December 5, 2005 6:51 AM | Reply | Permalink
The best book of fiction I read this year was Gilead by Marilynne Robinson. I liked it much better than her earlier book, Housekeeping. It's neither long not plot-driven, but it is thought-provoking in a very satisfying way. I am not a religious person, and I have read profiles of Robinson that talk about how her evangelical faith is central to her work. If I had read those articles before reading Gilead, I never would have moved on to the book. I'm glad I read it, though, because it isn't polemical. Yet it raises lots of questions about how beliefs shape identity.

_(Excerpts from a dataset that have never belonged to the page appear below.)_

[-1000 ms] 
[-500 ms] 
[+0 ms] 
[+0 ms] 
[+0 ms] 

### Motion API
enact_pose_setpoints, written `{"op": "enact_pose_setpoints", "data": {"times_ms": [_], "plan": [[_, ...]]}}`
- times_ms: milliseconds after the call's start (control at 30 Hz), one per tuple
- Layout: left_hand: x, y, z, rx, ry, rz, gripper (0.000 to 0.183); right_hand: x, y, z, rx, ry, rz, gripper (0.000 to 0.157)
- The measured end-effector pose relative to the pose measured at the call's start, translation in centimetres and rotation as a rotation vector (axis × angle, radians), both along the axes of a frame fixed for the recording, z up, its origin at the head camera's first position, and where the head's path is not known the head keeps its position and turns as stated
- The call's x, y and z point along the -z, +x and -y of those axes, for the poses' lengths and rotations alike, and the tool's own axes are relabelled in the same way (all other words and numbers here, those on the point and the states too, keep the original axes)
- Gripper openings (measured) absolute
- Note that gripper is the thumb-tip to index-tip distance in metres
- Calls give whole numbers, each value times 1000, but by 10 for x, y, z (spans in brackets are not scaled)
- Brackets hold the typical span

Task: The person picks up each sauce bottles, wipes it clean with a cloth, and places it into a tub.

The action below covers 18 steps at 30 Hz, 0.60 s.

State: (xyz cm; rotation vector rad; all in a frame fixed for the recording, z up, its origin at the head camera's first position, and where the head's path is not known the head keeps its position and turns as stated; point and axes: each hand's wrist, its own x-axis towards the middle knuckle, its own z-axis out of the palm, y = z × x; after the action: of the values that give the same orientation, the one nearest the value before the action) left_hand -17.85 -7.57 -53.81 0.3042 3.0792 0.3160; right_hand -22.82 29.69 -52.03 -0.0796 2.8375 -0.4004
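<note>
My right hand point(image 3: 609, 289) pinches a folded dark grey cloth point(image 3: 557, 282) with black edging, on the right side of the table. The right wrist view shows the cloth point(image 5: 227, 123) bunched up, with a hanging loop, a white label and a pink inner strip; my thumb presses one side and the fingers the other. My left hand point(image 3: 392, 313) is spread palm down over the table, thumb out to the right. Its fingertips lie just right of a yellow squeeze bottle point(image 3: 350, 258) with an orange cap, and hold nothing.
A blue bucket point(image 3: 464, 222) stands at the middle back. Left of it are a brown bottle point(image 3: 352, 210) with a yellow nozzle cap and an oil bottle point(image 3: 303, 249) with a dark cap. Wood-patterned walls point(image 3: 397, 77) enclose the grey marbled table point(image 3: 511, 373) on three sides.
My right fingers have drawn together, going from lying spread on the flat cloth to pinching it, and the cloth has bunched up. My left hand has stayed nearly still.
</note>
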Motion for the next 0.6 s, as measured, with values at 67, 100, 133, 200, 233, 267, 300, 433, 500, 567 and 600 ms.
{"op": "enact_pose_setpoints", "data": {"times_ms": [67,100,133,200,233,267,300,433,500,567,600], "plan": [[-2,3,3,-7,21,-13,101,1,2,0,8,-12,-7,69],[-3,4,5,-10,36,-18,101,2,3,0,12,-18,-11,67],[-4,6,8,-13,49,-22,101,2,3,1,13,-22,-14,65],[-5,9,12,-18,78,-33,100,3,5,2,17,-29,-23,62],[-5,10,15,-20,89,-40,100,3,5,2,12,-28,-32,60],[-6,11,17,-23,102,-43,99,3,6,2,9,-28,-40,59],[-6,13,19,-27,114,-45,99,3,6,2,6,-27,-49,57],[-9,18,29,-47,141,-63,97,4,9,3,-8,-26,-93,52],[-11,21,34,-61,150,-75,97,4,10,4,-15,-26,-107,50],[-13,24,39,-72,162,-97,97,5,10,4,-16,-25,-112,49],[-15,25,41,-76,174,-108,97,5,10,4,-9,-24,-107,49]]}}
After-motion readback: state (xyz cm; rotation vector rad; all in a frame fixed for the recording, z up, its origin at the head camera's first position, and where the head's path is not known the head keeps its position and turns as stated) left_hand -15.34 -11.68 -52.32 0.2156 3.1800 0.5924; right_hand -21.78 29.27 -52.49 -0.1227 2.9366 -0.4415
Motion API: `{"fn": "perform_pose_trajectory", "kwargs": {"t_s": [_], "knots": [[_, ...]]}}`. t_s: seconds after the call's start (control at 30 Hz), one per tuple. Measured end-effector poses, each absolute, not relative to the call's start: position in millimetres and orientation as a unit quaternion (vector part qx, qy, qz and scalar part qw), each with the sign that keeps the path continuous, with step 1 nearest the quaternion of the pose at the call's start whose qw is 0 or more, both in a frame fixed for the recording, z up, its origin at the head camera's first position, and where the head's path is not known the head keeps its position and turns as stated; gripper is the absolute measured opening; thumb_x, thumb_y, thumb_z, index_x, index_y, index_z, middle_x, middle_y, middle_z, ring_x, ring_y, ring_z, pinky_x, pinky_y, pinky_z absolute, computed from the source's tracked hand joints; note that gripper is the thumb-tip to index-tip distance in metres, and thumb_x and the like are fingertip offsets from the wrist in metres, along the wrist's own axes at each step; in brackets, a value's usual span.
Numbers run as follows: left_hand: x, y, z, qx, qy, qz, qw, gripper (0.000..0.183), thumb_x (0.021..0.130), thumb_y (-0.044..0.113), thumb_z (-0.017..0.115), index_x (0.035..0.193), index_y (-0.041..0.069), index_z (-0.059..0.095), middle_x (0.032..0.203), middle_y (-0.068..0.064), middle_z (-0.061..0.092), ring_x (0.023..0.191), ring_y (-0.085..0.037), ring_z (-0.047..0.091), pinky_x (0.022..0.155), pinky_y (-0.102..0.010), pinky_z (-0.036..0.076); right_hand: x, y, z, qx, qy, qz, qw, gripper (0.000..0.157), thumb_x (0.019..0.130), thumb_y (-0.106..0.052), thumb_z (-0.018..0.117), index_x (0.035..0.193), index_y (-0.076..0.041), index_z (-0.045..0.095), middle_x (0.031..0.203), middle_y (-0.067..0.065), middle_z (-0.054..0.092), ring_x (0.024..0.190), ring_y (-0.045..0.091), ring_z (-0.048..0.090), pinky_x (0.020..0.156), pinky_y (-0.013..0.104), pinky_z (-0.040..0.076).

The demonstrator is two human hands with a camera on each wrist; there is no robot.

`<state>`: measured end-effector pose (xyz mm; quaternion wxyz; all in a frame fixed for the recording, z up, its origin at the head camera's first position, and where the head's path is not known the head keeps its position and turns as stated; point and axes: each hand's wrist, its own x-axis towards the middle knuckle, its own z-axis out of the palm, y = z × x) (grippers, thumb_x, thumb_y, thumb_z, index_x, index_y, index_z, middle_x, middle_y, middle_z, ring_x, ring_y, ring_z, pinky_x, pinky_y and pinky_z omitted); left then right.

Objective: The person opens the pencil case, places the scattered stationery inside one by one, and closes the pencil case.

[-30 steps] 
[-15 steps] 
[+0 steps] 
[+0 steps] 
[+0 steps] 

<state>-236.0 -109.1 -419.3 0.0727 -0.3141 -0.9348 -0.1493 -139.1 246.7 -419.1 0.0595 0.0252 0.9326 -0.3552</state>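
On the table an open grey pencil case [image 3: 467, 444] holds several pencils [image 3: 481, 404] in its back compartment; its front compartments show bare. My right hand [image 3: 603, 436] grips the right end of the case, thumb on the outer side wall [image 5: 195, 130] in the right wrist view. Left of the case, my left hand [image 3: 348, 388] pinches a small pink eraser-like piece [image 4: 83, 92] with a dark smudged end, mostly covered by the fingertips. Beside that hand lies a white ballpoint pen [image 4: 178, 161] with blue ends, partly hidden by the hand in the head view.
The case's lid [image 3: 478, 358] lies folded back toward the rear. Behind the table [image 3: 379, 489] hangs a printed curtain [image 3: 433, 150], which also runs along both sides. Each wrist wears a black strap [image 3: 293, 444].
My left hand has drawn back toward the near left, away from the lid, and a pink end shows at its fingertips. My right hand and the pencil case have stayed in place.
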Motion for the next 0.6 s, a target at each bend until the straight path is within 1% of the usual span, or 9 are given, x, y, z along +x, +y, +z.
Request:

December 5, 2005 8:52 AM | Reply | Permalink
Well, there you have it, Kate--virtually no one, it seems, reads fiction anymore. Maybe it's going the way of poetry, chivalry, and mnemosyne. In fact, as one whose job it is to know, this year was a particularly lackluster one for fiction. (GILEAD was a 2004 title, BTW.) The one standout novel I would mention is Luis Alberto Urrea's THE HUMMINGBIRD'S DAUGHTER, and that only for the first half, which is a hallucinogenically vivid epic of revolutionary Mexico (it eventually devolves into a supernatural tale of increasing interiority and, to me, decreasing interest). I would send three messages in a bottle, however, for three story collections that are golden: 1) Eric Puchner's MUSIC THROUGH THE FLOOR, which detail West Coast lives with an almost grandiose but unaffected human wisdom. 2) Yiyun Li's A THOUSAND YEARS OF GOOD PRAYERS, which captures China's feverish and catastrophic case of modernity with a vast breadth of storytelling art. And 3) most of all, Shalom Auslander's criminally neglected BEWARE OF GOD, a theologically enraged batch of stories from a backslid Orthodox Jew that had me collapsing in tearful laughter on the A train and generally making an embarrassing spectacle of myself. It's coming in paperback in March, and if there are any gods left out there, it will be a breakout bestseller.